Assignment: Tally every line in the following material that has the word "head" in it, and answer with that figure alone.

Dataset excerpt:
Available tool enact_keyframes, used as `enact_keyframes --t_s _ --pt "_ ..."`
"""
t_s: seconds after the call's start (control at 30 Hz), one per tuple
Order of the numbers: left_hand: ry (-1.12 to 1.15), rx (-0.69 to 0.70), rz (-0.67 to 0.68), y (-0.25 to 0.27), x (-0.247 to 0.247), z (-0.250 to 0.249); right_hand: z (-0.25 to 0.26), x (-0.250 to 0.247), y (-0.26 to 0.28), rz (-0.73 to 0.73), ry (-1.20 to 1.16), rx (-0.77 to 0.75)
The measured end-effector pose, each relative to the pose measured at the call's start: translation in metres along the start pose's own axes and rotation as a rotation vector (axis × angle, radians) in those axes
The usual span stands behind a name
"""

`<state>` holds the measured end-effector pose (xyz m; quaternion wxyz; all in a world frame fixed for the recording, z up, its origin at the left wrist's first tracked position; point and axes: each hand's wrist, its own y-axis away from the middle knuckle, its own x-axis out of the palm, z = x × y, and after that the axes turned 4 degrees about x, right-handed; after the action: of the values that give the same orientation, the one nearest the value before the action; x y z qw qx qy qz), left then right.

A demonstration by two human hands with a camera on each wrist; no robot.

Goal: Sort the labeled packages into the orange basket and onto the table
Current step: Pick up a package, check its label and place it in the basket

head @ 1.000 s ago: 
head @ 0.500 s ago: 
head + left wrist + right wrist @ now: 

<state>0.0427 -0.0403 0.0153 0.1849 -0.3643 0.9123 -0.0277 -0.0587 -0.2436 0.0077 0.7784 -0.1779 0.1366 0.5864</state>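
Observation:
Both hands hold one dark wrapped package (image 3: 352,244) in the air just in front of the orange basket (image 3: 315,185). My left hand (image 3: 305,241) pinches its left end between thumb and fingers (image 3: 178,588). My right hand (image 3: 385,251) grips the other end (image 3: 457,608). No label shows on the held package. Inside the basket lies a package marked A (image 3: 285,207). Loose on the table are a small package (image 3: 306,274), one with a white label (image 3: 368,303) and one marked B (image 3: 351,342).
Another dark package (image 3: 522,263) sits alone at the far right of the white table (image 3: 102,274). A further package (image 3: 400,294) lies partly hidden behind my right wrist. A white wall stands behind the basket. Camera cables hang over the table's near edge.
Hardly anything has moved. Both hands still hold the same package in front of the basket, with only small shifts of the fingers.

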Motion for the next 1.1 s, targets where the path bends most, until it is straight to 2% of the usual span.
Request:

Response to this task: 3